(Action item)
Repeat, word for word, all the data that follows, and exclude the pictures.

+ + + + +

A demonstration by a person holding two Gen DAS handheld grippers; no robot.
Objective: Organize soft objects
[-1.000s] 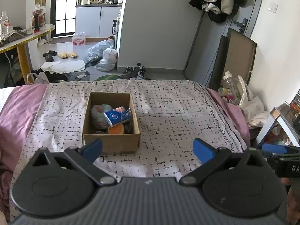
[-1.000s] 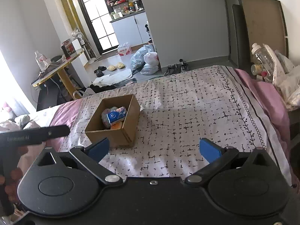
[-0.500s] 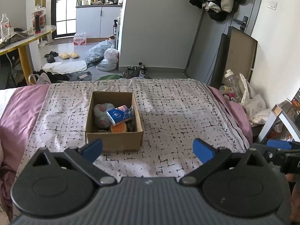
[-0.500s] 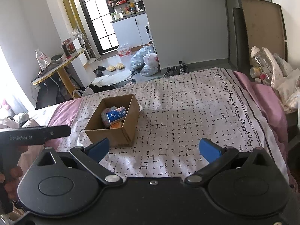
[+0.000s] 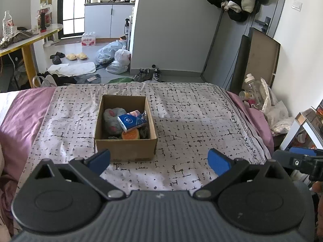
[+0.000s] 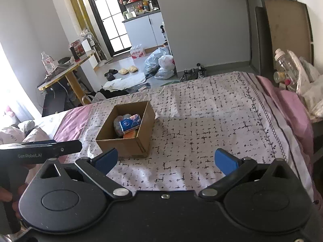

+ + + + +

(Written answer)
A demonstration by a person holding two Gen DAS handheld grippers; no robot.
Objective: Organize soft objects
[-1.000s] 
[-1.000s] 
[-0.500s] 
[-0.500s] 
[+0.000s] 
[+0.000s] 

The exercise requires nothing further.